▶ WORK ITEM
Below are the records; count how many of their lines hold the string "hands" and give the number alone.
___ STUDY MATERIAL
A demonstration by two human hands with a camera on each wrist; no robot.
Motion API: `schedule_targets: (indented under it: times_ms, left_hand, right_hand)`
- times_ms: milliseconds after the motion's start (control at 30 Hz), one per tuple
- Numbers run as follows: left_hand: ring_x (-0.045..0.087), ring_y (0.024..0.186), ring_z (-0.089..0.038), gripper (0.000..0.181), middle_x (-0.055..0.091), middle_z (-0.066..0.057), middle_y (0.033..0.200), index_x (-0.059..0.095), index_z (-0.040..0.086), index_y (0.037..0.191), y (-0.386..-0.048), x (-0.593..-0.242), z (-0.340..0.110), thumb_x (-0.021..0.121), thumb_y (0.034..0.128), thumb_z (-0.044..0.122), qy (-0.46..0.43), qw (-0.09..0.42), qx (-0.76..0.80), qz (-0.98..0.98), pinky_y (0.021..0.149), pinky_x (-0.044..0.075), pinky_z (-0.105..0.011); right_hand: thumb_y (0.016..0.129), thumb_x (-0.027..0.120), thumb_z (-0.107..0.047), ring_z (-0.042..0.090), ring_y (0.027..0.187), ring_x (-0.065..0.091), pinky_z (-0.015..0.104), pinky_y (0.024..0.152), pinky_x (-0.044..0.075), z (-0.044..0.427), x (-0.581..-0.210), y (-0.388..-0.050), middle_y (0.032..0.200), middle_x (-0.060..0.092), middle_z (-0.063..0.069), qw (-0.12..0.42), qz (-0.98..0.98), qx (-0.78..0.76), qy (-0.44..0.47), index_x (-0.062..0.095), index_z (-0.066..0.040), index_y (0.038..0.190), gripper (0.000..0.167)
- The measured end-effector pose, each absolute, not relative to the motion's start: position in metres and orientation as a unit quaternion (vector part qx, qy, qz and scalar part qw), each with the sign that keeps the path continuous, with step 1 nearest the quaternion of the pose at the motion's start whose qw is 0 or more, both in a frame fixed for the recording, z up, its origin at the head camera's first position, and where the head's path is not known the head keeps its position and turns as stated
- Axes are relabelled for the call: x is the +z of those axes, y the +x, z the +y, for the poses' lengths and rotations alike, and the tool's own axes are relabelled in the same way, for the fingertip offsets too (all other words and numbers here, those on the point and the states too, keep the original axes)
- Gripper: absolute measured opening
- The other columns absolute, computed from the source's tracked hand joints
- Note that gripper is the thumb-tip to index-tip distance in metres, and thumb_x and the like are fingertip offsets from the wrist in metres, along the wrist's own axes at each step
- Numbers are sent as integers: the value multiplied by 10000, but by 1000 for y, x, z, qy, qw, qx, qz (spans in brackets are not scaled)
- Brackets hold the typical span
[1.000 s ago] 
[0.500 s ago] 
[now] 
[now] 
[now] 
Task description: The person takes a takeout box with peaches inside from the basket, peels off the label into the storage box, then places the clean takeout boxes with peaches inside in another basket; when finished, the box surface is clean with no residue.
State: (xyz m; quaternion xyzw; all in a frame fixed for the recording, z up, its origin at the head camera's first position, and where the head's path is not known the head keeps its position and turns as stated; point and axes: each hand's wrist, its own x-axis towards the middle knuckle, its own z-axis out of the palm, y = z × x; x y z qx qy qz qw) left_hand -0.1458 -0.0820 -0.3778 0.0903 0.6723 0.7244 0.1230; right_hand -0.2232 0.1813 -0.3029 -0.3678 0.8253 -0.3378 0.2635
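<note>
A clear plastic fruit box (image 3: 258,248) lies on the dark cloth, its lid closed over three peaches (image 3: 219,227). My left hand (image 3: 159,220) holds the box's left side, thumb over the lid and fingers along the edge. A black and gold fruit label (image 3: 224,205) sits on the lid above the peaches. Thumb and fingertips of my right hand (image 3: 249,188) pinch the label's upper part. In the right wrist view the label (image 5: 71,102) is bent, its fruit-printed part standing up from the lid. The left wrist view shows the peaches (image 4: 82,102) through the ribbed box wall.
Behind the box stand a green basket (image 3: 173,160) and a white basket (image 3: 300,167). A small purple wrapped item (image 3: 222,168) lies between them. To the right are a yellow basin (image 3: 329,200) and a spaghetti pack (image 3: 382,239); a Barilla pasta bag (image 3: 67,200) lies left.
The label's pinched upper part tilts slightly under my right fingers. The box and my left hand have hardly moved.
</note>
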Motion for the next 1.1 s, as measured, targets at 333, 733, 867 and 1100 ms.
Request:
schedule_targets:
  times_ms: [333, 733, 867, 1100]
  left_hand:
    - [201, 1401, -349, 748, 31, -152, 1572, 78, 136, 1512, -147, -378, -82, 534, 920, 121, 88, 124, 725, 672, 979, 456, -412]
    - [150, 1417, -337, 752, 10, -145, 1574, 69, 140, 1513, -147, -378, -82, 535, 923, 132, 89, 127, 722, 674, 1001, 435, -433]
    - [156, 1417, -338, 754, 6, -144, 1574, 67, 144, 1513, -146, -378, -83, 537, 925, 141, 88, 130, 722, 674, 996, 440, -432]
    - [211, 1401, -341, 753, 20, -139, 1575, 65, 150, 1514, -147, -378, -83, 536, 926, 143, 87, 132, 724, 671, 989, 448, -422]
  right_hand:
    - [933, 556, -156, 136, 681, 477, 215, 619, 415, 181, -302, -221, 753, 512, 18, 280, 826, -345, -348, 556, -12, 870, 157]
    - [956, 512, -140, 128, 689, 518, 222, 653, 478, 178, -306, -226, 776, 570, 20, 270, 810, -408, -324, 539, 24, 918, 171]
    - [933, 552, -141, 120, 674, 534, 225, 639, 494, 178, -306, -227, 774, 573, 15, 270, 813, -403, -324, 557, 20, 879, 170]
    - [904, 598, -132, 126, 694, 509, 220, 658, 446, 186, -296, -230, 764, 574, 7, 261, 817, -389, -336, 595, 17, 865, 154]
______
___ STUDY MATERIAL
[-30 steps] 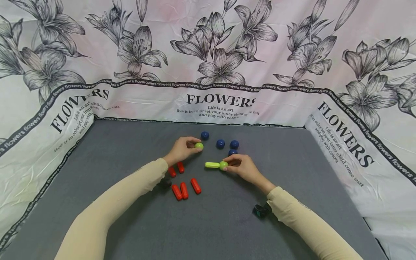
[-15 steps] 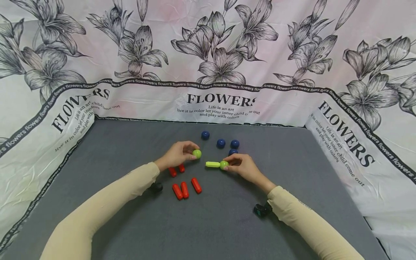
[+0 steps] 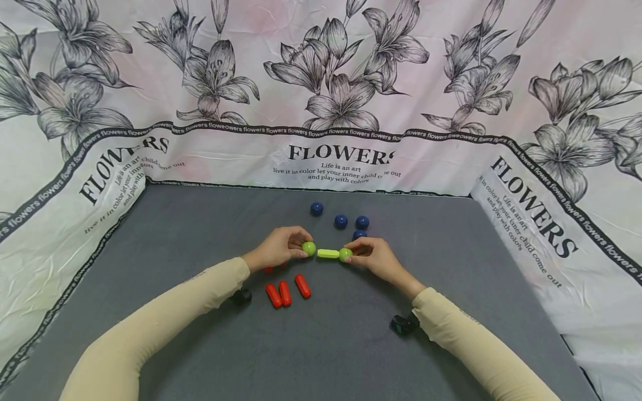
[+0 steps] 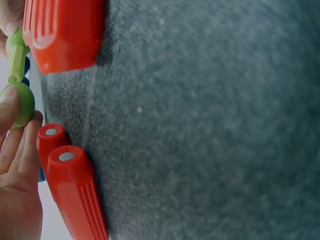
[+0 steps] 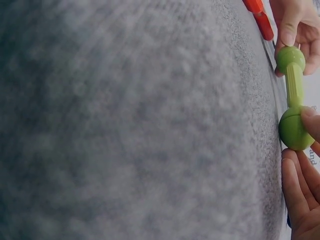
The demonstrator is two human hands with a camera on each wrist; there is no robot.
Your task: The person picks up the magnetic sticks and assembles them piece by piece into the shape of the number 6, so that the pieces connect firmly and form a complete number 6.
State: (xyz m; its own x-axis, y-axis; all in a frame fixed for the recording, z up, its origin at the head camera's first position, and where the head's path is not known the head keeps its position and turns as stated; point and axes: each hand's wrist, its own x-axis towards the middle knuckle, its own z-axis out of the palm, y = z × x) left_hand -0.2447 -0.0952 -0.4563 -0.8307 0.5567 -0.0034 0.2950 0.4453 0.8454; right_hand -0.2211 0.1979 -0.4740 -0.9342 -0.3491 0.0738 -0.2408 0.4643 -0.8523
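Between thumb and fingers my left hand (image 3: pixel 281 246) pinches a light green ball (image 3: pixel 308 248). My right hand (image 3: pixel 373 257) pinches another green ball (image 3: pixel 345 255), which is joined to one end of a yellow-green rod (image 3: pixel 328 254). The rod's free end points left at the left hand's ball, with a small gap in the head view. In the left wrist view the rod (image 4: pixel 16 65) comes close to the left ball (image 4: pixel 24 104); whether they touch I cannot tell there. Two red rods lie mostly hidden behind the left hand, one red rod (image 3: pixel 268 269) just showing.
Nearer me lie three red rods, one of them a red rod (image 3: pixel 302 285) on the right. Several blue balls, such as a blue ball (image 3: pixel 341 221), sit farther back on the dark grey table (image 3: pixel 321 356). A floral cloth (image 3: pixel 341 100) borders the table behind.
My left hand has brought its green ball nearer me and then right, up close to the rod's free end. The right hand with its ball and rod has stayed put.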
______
▶ WRITTEN SOLUTION
2